Action item >>
Nothing other than an exact copy of the records should be returned.

*** The data Section Begins ***

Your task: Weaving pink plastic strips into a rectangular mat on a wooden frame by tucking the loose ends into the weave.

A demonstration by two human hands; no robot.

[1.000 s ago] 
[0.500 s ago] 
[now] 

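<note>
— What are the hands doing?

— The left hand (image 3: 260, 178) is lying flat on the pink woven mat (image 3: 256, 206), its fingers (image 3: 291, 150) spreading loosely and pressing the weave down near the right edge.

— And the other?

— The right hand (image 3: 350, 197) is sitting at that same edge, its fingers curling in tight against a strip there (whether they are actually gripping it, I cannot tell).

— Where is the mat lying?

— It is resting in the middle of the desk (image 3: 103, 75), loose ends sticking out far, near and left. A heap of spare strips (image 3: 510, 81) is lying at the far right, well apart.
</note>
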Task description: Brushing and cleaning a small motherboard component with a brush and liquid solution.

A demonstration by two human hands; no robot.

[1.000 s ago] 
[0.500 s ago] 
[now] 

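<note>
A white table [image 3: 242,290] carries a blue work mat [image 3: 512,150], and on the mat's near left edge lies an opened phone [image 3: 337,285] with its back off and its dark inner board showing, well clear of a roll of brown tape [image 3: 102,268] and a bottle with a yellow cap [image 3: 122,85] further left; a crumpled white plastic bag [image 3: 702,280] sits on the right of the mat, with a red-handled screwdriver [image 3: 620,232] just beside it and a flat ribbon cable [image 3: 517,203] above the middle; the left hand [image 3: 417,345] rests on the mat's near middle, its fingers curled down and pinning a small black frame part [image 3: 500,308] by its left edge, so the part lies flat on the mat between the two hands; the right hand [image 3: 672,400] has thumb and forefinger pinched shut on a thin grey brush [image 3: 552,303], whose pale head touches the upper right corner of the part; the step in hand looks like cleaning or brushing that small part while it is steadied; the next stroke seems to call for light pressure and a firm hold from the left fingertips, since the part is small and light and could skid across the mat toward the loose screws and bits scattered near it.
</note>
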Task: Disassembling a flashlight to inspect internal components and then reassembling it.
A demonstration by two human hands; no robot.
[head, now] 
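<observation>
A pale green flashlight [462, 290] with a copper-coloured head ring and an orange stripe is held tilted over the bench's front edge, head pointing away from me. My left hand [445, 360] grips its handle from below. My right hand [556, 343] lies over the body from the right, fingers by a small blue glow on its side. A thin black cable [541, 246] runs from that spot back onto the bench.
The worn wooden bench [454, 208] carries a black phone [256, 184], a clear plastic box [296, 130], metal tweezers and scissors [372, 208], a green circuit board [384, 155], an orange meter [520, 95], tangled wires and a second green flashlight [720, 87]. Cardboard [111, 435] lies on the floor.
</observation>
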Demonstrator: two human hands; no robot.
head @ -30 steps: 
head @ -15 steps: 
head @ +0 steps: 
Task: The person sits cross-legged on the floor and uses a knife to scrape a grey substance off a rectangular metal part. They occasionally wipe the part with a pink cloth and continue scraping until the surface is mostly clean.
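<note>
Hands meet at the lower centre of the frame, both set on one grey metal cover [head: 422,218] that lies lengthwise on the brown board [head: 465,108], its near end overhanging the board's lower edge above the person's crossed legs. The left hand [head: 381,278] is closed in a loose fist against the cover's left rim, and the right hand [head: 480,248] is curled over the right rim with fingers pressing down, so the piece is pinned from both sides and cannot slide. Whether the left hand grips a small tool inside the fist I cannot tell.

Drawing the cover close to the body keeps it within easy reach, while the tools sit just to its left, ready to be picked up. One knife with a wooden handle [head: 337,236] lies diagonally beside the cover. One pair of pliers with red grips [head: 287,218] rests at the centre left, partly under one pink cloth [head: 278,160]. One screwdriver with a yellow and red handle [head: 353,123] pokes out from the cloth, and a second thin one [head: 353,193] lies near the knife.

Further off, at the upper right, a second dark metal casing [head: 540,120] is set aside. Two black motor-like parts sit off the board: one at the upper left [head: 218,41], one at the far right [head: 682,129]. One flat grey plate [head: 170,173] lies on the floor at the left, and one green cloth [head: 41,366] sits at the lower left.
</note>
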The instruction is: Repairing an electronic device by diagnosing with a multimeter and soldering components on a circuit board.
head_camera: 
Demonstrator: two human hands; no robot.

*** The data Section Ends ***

Written solution >>
Your task: Weaving pink plastic strips into a rectangular mat on a wooden frame by tucking the loose ends into the weave.

A demonstration by two human hands; no robot.

[1.000 s ago] 
[0.500 s ago] 
[now] 

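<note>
— What are the hands doing?

— The left hand (image 3: 260, 178) is lying flat on the pink woven mat (image 3: 256, 206), its fingers (image 3: 291, 150) spreading loosely and pressing the weave down near the right edge.

— And the other?

— The right hand (image 3: 350, 197) is sitting at that same edge, its fingers curling in tight against a strip there (whether they are actually gripping it, I cannot tell).

— Where is the mat lying?

— It is resting in the middle of the desk (image 3: 103, 75), loose ends sticking out far, near and left. A heap of spare strips (image 3: 510, 81) is lying at the far right, well apart.
</note>
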Task description: Brushing and cleaning a small motherboard component with a brush and liquid solution.

A demonstration by two human hands; no robot.

[1.000 s ago] 
[0.500 s ago] 
[now] 

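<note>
A white table [image 3: 242,290] carries a blue work mat [image 3: 512,150], and on the mat's near left edge lies an opened phone [image 3: 337,285] with its back off and its dark inner board showing, well clear of a roll of brown tape [image 3: 102,268] and a bottle with a yellow cap [image 3: 122,85] further left; a crumpled white plastic bag [image 3: 702,280] sits on the right of the mat, with a red-handled screwdriver [image 3: 620,232] just beside it and a flat ribbon cable [image 3: 517,203] above the middle; the left hand [image 3: 417,345] rests on the mat's near middle, its fingers curled down and pinning a small black frame part [image 3: 500,308] by its left edge, so the part lies flat on the mat between the two hands; the right hand [image 3: 672,400] has thumb and forefinger pinched shut on a thin grey brush [image 3: 552,303], whose pale head touches the upper right corner of the part; the step in hand looks like cleaning or brushing that small part while it is steadied; the next stroke seems to call for light pressure and a firm hold from the left fingertips, since the part is small and light and could skid across the mat toward the loose screws and bits scattered near it.
</note>
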Task: Disassembling a flashlight to inspect internal components and then reassembling it.
A demonstration by two human hands; no robot.
[head, now] 
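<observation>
A pale green flashlight [462, 290] with a copper-coloured head ring and an orange stripe is held tilted over the bench's front edge, head pointing away from me. My left hand [445, 360] grips its handle from below. My right hand [556, 343] lies over the body from the right, fingers by a small blue glow on its side. A thin black cable [541, 246] runs from that spot back onto the bench.
The worn wooden bench [454, 208] carries a black phone [256, 184], a clear plastic box [296, 130], metal tweezers and scissors [372, 208], a green circuit board [384, 155], an orange meter [520, 95], tangled wires and a second green flashlight [720, 87]. Cardboard [111, 435] lies on the floor.
</observation>
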Demonstrator: two human hands; no robot.
head @ -30 steps: 
head @ -15 steps: 
head @ +0 steps: 
Task: The person sits cross-legged on the floor and uses a knife to scrape a grey substance off a rectangular metal part. They occasionally wipe the part with a pink cloth and continue scraping until the surface is mostly clean.
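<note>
Hands meet at the lower centre of the frame, both set on one grey metal cover [head: 422,218] that lies lengthwise on the brown board [head: 465,108], its near end overhanging the board's lower edge above the person's crossed legs. The left hand [head: 381,278] is closed in a loose fist against the cover's left rim, and the right hand [head: 480,248] is curled over the right rim with fingers pressing down, so the piece is pinned from both sides and cannot slide. Whether the left hand grips a small tool inside the fist I cannot tell.

Drawing the cover close to the body keeps it within easy reach, while the tools sit just to its left, ready to be picked up. One knife with a wooden handle [head: 337,236] lies diagonally beside the cover. One pair of pliers with red grips [head: 287,218] rests at the centre left, partly under one pink cloth [head: 278,160]. One screwdriver with a yellow and red handle [head: 353,123] pokes out from the cloth, and a second thin one [head: 353,193] lies near the knife.

Further off, at the upper right, a second dark metal casing [head: 540,120] is set aside. Two black motor-like parts sit off the board: one at the upper left [head: 218,41], one at the far right [head: 682,129]. One flat grey plate [head: 170,173] lies on the floor at the left, and one green cloth [head: 41,366] sits at the lower left.
</note>
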The instruction is: Repairing an electronic device by diagnosing with a multimeter and soldering components on a circuit board.
head_camera: 
Demonstrator: two human hands; no robot.

This answer has no further content.